What does it take to make phage therapy work in clinical practice in 2025? Who better to ask than the clinical lead at IPATH, the well-known phage therapy center run by UCSD in San Diego, which has set the example for phage therapy centers in so many states and countries since.
On this week’s episode of the Podovirus podcast, Joe and I were excited to sit down with Dr. Saima Aslam to understand how her approach has evolved since treating her first patient in 2017, and what her advice is for other phage clinicians.
The answer, it turns out, lies in a fundamental shift from “treating anything and everything” to strategic patient selection, as well as prioritizing close collaboration between phage researchers and clinicians. This way, trials can be designed that make sense for patients, clinicians and scientists.
One thing I really appreciated hearing was Saima’s assessment of where the field stands now: “I feel like this coming decade, where we have enough knowledge to design good trials, I personally think is going to either make it, or if we have multiple failed trials, that’s the end of it.”
I agree with this sentiment, and am excited to see what these next few years hold for phage therapy.
Highlights:
- Patient selection evolution: How Saima’s team moved from treating all-comers to targeted approaches, learning which infections respond best to phage therapy.
- The importance of collaboration: Why bringing together phage researchers and clinicians from the start leads to better clinical trial design with more realistic endpoints, so patients can be more easily recruited (they of course have lives to work around too!).
- Dosing insights: From treating phages like antibiotics every 8 hours, to understanding serum neutralization, biofilms, and the importance of local delivery for device infections, and adjusting dosing to fit that.
- Finding the sweet spot: Why recurrent UTIs in kidney transplant patients represent promising applications (even low hanging fruit, according to Saima) for proving phage efficacy.
- Infrastructure needs: The case for a centralized US phage repository and manufacturing center to eliminate the current 6-12 month delays that make compassionate use challenging for many cases.
A few snippets from the episode…
On the reality of complex cases:
“Even with the best phage, if we can’t change the underlying disease, I’m not sure treating the infection will help the patient get what they want.”
On the stakes for transplant patients:
“To have waited 10 years to get a kidney transplant and then you get recurrent UTIs and you lose it in two years is awful.
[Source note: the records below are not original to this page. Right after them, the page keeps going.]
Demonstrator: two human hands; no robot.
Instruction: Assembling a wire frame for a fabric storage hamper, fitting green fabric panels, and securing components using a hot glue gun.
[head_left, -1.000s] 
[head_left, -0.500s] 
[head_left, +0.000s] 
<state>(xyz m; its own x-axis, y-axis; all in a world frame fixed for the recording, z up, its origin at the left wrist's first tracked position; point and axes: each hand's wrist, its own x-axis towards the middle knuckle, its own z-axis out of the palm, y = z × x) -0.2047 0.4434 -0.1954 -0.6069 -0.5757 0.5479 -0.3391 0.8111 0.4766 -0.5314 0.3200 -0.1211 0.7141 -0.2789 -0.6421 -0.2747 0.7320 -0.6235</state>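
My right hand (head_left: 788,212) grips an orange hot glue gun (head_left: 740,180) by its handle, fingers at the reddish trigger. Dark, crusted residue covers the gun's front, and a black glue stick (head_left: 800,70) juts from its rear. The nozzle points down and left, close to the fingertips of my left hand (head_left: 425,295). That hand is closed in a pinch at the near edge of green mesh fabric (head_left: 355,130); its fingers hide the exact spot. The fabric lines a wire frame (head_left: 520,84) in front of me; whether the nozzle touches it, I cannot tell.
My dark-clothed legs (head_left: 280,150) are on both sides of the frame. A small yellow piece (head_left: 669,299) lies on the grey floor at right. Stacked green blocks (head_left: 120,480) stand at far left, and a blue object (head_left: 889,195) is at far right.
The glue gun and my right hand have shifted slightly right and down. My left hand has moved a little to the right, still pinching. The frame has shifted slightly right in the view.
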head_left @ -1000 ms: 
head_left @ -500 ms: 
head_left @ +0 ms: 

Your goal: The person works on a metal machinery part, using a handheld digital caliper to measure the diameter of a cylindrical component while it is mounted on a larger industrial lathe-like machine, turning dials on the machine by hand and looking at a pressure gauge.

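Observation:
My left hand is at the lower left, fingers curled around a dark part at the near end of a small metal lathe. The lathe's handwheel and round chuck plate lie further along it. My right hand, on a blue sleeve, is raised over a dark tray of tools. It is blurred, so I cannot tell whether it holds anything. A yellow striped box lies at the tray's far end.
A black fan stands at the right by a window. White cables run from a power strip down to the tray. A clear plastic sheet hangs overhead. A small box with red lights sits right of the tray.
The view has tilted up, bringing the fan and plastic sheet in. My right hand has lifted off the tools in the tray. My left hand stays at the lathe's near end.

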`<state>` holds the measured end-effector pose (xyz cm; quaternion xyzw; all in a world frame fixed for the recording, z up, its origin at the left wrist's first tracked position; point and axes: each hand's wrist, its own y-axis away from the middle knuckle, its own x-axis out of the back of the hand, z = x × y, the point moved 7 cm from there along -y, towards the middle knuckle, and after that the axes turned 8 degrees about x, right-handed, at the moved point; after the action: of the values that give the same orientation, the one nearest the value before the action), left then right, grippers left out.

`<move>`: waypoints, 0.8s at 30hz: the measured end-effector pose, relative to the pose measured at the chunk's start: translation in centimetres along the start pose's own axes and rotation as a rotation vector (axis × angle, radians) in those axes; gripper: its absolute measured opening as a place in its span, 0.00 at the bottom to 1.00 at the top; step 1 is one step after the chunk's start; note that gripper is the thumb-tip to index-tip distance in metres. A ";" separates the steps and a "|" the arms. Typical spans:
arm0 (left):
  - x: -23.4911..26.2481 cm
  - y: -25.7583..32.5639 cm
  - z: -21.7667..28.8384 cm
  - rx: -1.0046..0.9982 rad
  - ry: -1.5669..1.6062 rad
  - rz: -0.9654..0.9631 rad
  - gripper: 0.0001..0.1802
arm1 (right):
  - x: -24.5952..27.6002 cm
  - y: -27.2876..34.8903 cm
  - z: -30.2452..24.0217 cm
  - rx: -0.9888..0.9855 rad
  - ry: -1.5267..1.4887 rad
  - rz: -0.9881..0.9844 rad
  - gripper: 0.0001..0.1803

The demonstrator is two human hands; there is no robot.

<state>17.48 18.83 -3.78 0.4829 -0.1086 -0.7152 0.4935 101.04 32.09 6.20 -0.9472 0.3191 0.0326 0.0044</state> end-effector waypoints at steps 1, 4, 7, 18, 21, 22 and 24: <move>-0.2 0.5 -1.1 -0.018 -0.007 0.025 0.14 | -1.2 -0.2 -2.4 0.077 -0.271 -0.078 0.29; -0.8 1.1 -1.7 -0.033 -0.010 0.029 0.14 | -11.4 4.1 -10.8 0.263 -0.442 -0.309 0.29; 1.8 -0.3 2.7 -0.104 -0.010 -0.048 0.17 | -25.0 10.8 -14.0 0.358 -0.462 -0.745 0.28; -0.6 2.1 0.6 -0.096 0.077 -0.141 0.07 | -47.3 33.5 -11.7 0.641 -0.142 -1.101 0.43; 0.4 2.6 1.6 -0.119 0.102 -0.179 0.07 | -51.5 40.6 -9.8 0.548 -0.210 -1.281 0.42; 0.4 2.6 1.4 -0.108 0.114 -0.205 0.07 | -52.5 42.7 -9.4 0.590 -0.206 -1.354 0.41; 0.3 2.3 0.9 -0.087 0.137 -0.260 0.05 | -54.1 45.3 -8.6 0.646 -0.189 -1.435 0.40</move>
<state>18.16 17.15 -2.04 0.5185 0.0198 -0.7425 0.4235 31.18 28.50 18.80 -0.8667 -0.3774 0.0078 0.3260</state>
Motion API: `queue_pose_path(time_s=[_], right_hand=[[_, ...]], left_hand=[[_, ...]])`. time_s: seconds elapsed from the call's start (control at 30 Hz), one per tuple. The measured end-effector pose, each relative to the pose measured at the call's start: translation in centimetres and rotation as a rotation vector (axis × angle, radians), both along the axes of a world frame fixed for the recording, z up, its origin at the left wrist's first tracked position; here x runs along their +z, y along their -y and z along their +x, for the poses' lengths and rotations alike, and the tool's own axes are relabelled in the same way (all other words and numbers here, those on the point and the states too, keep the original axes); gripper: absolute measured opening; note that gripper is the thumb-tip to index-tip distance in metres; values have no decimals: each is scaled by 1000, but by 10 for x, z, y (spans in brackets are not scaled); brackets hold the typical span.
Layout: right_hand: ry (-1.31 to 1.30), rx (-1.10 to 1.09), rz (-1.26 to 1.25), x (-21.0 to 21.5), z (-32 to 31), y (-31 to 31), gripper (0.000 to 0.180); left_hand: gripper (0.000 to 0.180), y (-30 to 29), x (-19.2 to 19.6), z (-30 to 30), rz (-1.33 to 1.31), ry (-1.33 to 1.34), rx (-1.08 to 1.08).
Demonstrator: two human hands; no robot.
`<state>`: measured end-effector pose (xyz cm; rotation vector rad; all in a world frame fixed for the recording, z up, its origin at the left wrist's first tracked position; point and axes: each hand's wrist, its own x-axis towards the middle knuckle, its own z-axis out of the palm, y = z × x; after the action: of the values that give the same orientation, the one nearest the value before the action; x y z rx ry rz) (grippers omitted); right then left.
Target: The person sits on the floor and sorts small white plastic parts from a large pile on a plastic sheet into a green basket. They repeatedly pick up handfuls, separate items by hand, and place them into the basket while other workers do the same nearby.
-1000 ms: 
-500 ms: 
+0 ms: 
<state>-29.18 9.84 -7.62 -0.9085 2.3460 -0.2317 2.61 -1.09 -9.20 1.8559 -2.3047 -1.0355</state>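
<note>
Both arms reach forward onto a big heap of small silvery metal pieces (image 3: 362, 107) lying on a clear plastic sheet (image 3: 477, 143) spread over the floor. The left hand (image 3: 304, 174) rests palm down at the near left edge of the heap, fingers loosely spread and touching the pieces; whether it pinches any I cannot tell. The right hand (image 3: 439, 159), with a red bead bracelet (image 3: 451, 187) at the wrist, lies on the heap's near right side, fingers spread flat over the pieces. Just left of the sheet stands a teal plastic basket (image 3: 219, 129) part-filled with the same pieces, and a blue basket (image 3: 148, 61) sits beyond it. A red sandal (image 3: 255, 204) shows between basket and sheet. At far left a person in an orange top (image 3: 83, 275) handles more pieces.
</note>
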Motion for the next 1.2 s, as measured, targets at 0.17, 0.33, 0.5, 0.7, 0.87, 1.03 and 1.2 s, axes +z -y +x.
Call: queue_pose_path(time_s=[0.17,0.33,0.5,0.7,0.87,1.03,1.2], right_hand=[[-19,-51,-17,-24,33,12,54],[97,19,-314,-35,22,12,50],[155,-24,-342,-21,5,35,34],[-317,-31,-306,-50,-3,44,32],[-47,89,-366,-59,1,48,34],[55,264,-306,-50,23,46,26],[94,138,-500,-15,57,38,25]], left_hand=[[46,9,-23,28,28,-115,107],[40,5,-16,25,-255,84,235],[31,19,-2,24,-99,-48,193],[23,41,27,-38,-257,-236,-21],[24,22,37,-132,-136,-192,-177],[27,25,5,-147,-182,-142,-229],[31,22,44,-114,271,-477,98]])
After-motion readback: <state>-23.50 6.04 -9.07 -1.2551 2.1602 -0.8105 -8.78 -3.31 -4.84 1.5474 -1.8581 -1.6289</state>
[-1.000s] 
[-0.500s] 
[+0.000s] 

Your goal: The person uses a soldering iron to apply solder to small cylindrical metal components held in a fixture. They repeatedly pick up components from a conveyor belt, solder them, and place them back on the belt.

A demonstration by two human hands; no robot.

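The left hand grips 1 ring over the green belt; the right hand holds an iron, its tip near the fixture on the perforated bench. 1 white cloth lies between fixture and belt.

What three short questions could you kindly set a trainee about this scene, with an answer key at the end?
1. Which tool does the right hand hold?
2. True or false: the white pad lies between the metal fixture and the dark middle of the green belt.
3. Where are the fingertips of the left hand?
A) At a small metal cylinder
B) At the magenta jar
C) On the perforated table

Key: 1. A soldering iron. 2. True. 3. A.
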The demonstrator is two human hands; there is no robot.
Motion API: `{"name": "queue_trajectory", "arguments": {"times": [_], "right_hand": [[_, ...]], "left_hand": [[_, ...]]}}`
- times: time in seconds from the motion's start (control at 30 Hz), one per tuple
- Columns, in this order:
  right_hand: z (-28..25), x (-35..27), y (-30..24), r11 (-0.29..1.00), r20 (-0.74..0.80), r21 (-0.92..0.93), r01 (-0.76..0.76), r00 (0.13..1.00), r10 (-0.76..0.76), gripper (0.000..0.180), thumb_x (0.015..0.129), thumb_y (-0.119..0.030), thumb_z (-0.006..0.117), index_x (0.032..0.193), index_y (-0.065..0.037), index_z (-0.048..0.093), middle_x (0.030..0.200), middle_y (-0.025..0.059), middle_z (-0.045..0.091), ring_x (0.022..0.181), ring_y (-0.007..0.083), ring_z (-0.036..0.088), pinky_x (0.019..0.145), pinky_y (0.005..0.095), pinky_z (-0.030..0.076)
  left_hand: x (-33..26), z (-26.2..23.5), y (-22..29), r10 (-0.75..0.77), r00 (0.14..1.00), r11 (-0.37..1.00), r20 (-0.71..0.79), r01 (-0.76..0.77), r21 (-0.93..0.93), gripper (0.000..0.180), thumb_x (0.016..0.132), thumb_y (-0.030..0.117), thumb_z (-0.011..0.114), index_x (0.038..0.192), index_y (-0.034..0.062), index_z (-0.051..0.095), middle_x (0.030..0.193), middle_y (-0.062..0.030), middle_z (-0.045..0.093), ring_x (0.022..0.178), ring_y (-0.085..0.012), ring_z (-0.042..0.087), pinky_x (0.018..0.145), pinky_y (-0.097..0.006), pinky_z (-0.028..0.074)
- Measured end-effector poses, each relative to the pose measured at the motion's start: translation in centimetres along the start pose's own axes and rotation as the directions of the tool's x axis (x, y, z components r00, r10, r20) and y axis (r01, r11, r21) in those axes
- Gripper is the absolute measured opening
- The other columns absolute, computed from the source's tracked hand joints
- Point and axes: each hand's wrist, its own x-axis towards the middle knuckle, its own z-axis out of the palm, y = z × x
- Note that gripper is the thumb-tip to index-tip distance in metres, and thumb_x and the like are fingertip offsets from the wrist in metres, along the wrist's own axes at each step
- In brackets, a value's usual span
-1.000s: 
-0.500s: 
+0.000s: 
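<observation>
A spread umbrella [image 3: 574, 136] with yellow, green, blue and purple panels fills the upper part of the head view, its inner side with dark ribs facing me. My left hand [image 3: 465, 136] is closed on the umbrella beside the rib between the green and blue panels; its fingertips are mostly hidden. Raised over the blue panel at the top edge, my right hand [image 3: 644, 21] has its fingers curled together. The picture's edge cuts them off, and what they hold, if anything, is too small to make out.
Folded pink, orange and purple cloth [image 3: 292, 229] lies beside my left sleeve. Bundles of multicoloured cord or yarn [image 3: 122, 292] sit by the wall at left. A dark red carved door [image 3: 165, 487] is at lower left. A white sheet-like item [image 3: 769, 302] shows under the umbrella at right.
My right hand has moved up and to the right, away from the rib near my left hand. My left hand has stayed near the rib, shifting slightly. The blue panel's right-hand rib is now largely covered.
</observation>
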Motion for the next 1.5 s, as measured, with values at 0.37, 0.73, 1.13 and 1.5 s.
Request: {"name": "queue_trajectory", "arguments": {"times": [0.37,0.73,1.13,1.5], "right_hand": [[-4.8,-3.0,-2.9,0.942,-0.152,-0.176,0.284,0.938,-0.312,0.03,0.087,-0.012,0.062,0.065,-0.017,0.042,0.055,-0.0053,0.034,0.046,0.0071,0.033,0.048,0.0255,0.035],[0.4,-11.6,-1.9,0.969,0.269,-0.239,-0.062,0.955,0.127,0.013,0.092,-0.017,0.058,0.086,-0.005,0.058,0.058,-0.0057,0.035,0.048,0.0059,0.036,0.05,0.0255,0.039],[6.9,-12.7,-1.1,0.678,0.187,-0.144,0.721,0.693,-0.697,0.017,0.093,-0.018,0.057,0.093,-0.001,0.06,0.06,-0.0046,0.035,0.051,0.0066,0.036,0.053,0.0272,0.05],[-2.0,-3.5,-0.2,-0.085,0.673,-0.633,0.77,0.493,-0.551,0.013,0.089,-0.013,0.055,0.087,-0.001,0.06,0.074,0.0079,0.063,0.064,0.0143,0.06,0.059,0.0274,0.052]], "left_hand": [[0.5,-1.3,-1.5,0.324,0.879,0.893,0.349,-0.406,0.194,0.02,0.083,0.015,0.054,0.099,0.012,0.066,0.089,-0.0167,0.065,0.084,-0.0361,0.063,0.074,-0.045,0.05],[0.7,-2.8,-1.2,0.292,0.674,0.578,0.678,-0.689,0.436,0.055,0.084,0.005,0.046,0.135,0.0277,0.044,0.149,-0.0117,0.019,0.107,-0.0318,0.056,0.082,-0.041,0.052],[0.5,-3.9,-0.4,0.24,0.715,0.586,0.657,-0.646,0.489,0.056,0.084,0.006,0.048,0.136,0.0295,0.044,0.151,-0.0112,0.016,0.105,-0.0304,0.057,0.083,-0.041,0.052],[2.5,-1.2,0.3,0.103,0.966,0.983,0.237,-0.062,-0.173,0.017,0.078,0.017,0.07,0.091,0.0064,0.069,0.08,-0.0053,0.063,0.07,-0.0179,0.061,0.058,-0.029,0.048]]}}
It’s just terrible… If you don’t have recurrent UTIs, your kidney is good for the next 10 years.”
On trial design challenges:
“Some of the companies I’ve seen start trials have done so because they know the phage piece really well, but they haven’t really researched that clinical piece well. I think that’s a big reason why some of these studies have failed.”
On endpoints and timing:
“I think if we work collaboratively, if we can show it works in one thing, then we certainly will have a lot more money to figure out how it works in something else… We should pick sort of the lowest hanging fruit rather than the hardest ones to go after.”
On working across networks:
“I literally send out emails to whoever can help a patient… Texas A&M, Baylor College of Medicine, Daria Van Tyne’s lab in Pittsburgh, Graham Hatfull… It used to be mass emails, but now they’re more targeted because we know who really has phages that are ready to go.”
On the current phage-making bottleneck:
“Initially you would think ‘maybe this is a patient I would treat with phage’, and you would get phage a month later. Now there’s such a long backlog of cases that it takes more than six months, sometimes up to a year to get phage.”
What’s next:
Saima is leading an NIDDK-funded placebo-controlled trial for recurrent UTIs in kidney transplant patients. Her approach involves treating asymptomatic patients to target colonization rather than active infection, and the team just began enrolling this week!
Concluding thoughts
To me, this conversation crystallized why patient selection has become such a recurring theme across our phage therapy interviews. On one hand it’s driven by the need to ration a scarce resource, and not get patients’ hopes up unnecessarily, but it’s also about using phages only where we know they can succeed, so we can build solid evidence and insight quickly, and use that to design trials that are actually doable. By showing we can do this, we can bring in the funding and gain the experience to properly test the next set of indications, and expand out from there.
Thanks so much Saima for your time sharing these lessons!